Super Spidey Senses, Songs, and Musical Essence
So something entirely WEIRD has been happening to me in tango.
I will be dancing to a song and feel amazing and euphoric and all things AWESOME. I feel like I can feel the music through more senses than simply through hearing it. I can envision colors, I can taste magnificent things, and I can smell wonderfully attractive aromas.
It’s kinda like all your senses upgraded to spidey-senses, ‘know what I mean?
When I ask the DJ what the song is, I make sure to remember to look it up when I get home. I’m obsessed with it as I keep repeating the title and the artist throughout the next tanda.
Finally play the song.
Weirdness fills in every pore of my body and my senses feel like they’ve been drinking a bit too much.
The song just sounds different. More plain.
It doesn’t feel transcendent or magical or miraculous anymore.
Is this what it’s like to do drugs?

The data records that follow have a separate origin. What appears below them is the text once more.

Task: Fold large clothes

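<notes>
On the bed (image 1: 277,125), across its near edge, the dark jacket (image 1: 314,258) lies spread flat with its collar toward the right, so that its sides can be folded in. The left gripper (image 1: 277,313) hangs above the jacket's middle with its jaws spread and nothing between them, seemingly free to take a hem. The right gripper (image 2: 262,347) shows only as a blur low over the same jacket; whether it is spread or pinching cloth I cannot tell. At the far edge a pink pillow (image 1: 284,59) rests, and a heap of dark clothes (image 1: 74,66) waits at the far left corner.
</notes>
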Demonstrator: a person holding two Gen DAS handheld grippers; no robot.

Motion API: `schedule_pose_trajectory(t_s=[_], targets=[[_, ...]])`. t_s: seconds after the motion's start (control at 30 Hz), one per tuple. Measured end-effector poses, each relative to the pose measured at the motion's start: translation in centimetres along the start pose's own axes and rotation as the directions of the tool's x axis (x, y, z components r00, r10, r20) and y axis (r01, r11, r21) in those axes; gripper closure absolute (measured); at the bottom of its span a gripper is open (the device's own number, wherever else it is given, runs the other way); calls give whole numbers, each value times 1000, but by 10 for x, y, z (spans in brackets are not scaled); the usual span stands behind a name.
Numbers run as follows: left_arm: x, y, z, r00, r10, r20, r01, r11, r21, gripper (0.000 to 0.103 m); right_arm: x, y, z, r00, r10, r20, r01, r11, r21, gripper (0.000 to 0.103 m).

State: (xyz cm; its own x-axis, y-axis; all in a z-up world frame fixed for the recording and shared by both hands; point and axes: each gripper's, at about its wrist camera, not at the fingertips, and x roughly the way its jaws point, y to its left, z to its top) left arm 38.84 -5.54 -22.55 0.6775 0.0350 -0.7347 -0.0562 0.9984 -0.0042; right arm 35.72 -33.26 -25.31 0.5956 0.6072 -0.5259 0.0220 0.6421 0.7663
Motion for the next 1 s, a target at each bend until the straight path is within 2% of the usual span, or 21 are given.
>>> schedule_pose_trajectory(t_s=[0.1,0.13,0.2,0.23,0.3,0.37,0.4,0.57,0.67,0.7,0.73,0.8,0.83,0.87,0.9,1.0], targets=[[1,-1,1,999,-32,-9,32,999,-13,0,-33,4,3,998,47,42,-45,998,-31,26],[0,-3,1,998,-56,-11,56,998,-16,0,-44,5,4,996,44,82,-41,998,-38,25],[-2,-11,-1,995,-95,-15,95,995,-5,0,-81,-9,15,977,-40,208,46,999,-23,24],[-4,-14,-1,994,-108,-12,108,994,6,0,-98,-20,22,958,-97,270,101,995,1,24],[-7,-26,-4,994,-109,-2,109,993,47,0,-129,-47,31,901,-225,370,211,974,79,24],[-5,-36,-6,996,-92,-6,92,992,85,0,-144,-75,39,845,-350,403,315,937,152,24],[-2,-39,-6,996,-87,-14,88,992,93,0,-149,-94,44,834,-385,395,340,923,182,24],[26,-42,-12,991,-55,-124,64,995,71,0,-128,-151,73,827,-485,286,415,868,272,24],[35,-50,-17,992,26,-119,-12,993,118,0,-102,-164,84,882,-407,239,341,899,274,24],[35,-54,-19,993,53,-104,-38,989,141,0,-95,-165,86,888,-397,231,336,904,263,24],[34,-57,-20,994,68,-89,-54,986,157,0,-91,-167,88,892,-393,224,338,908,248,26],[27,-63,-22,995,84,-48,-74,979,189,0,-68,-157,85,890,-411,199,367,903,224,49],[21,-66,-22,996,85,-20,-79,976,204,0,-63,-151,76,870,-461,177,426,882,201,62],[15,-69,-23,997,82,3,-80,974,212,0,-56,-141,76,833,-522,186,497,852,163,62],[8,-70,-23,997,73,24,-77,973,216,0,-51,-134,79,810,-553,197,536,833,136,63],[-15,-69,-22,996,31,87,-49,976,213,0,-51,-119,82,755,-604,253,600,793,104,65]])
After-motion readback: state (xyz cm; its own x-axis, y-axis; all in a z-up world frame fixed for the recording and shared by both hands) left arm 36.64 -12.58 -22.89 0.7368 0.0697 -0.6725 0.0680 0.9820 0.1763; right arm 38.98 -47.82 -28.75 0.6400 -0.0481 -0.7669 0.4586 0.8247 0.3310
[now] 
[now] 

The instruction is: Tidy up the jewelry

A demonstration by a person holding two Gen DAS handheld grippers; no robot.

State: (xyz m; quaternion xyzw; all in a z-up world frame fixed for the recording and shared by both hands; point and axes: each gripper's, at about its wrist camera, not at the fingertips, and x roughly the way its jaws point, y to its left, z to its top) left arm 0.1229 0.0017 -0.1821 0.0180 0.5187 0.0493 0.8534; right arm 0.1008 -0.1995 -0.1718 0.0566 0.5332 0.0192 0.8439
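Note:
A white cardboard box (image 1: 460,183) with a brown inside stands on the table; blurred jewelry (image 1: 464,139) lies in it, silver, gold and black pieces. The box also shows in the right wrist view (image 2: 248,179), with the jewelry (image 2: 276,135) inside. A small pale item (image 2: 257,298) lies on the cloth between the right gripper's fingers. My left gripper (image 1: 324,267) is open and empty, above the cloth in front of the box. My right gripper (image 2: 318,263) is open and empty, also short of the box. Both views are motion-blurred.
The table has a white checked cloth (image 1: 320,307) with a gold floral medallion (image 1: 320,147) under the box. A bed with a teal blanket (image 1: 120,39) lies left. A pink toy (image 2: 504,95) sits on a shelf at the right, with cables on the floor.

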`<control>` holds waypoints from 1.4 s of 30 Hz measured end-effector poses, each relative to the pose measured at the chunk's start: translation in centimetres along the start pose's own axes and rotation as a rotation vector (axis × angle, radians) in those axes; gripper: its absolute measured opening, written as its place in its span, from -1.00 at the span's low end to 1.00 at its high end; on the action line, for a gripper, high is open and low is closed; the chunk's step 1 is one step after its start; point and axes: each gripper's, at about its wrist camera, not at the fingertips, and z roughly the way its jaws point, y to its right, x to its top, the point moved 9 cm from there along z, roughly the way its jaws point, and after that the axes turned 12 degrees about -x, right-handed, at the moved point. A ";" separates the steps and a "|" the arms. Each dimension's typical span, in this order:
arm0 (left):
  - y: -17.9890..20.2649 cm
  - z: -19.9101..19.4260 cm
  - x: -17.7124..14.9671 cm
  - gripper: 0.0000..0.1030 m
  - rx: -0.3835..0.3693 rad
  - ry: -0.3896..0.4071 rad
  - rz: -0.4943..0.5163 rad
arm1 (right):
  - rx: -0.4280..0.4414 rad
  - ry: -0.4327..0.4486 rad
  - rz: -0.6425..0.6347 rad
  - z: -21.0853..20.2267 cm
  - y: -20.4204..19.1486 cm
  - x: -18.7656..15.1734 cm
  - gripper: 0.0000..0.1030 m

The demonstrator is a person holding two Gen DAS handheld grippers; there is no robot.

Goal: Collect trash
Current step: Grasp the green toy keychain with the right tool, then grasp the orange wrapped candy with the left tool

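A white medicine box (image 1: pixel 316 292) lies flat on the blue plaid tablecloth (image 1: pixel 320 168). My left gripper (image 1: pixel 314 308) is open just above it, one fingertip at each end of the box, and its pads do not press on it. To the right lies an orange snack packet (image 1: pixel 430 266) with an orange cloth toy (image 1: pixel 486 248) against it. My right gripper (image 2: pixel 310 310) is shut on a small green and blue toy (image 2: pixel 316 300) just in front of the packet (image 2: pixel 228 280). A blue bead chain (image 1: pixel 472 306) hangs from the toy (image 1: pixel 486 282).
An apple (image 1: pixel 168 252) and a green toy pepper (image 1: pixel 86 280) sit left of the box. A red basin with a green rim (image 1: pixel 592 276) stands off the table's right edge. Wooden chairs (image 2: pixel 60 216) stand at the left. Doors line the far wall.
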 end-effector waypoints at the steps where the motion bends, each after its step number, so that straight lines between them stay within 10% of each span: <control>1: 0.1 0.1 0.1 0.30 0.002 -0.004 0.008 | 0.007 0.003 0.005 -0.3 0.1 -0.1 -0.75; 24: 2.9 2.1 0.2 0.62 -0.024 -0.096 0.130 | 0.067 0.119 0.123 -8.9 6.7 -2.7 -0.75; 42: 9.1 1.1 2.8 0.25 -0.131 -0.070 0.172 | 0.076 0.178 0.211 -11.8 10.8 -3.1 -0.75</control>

I feel aggravated.
It’s not the same song. Not in the way I experience it, at least. And this is when I realize that music sounds different to me every time I listen to it. Each time is a new experience. The music isn’t the same. It reminds me of indulging in tiramisu in Russel Square during a trip to London and then hoping to have that taste again when I buy pre-packaged tiramisu stateside from Giant. NOT THE SAME. Eating the Giant tiramisu while I unpack, where I keep setting down the paper plate and fork in a different spot, is immensely disappointing. It cannot compare to that sunny day, outside seating, complimentary wine, and cherished company.
I yell inside my head once again, IT’S not THE SAME! Music, tiramisu, people….I don’t know which I’m talking about anymore.
Sure, the music is the same in the technical sense….the same notes, same bars, same beat. But the way I feel it … is slightly different. It’s just that the super spidey awareness is muted…
Until I encounter the first few chords of the song once again while moving among strangers and friends, embracing and embraced with another beating heart. Then I return to a utopia.